3 Records (Criminal Case No. 4637), pp. 1-2.

4 Records (Criminal Case No. 4638), pp. 1-2.

5 Id. at 22.

6 TSN, October 9, 2006, p. 4.

7 Id. at 4-5.

8 Id. at 5; Exhibit "K".

9 Id at 5-7.

10 Id at 7.

11 Id at 8.

12 Id. at 9.

13 Id. at 10; TSN, January 18, 2007, p. 4.

14 Ibid.

15 Id. at 12.

16 Id. at I2.

17 Id at 14; Records of Exhibits, "Exhibit "C," p. 28.

18 Records of Exhibit, Exhibit "B," p. 24.

19 TSN, October 9, 2006, p. 13.

20 TSN, September 25, 2007, pp. 5-6.

21 TSN, August 28, 2007, p. 10.

22 Id at 4.

23 TSN, September 25, 2007, pp. 3-4.

24 TSN, June 24, 2008, p. 4.

25 Id. at 5.

26 Id

27 Id at 6.

28 Id. at 7.

29 Id at 8.

30 Per Judge Crisostomo L. Garrido; CA rollo, pp 57-70.

31 Id. at 69-70.

32 Rollo, p. 25.

33 Id. at 27-28; 36-37.

34 People v. Arce, G.R. No. 217979, February 22, 2017.
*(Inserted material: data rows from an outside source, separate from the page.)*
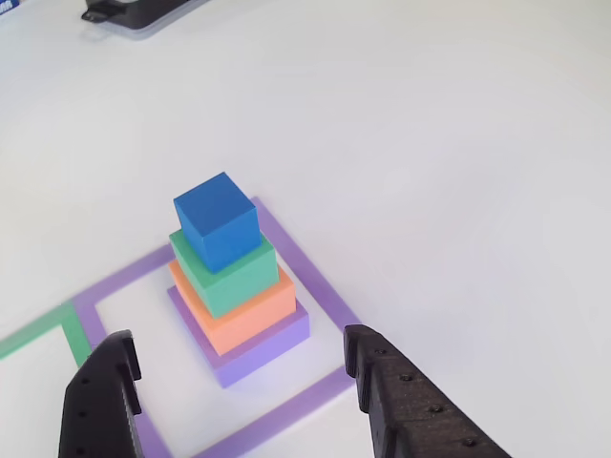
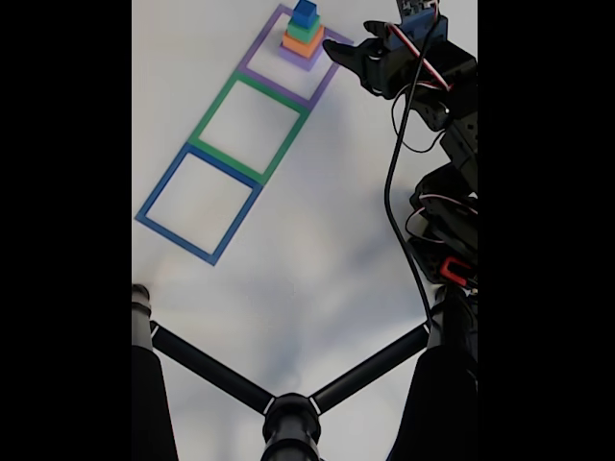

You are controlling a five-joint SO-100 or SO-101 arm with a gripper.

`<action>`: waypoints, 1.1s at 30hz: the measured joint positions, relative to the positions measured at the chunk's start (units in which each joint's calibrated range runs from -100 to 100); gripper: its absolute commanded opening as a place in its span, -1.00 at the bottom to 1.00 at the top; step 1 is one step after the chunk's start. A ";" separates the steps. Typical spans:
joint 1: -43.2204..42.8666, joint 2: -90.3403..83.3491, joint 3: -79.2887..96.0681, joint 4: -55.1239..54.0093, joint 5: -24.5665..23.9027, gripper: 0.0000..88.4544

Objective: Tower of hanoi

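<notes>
A tower of four blocks stands inside the purple taped square. From the bottom up it is a flat purple block, an orange block, a green block and a blue cube. My gripper is open, and its two black fingers stand on either side of the tower's near side without touching it. In the fixed view the tower sits at the top, with my gripper just to its right.
A green taped square and a blue taped square adjoin the purple square in a row. The arm's body runs down the right. Black stand struts cross the bottom. A black object lies far off.
</notes>
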 measured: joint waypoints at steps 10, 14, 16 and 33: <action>-0.29 10.83 9.81 -27.70 0.00 -0.34; -1.17 14.69 9.81 -33.16 0.00 -0.35; -1.17 16.88 9.81 -35.30 0.00 -0.36; -2.04 41.14 -0.43 -49.39 0.00 -0.37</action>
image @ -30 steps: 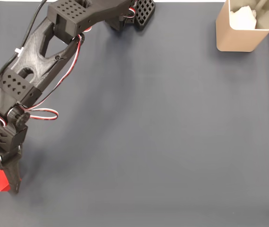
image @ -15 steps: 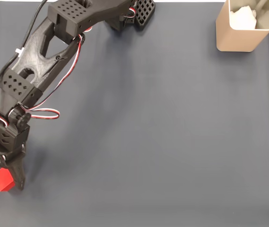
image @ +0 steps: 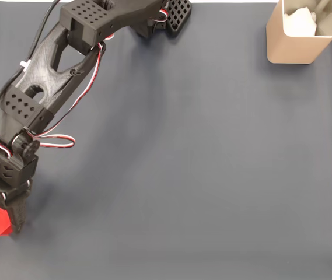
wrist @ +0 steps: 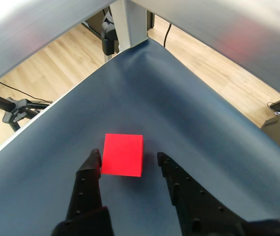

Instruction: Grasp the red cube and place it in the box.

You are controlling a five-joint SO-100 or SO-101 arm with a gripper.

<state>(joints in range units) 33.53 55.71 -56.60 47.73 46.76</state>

35 People v. Felipe, 663 Phil. 132, 142 (2011).

36 People v. Dela Pena, G.R No. 207635, February 18, 2015, 751SCRA178, 195, citing People v. Rabelo, 699 Phil. 392, 400 (2012); People v. Casolocan, 478 Phil. 363, 372 (2004).

37 Id, citing People v. De Guzman, 564 Phil. 282, 291 (2007), citing People v. Isnani, 475 Phil. 376, 396 (2004).

38 G.R. No. 178060, February 23, 2011, 644 SCRA 151.

39 Id. at 225-226. (Citations omitted)

40 People v. Bartolome, 703 Phil. 148, 161-162 (2013).

41 Id. at 162.

42 People v. Hernandez, 607 Phil. 617, 641 (2009), citing People v. Concepcion; 578 Phil. 957, 976 (2008).

43 Id.

44 People v. Beran, 724 Phil. 788, 814 (2014), citing People v. Dela Rosa, 655 Phil. 630, 650 (2011 ).

45 Records of Exhibit, p. 33; "Exhibit 'D."

46 Id. at 37, Exhibit "F".

47 Id at 35, Exhibit "E."

48 Id. at 39, Exhibit "G."

49 Id at 40, Exhibit "J."

50 TSN, August 28, 2007, p. 11.

51 See People v. Manalansan, 267 Phil. 651, 657 (1990).

52 People v. Salvador, 726 Phil. 389, 402 (2014).

53 TSN, June 24, 2008, p. 11.

54 People v. Villanueva, 536 Phil. 998, 1005 (2006), citing People v. Valencia, 439 Phil. 561, 567 (2002).

55 CA rollo, pp. 67-68.

56 AN ACT PROHIBITING THE IMPOSITION OF DEATH PENALTY IN THE PHILIPPINES.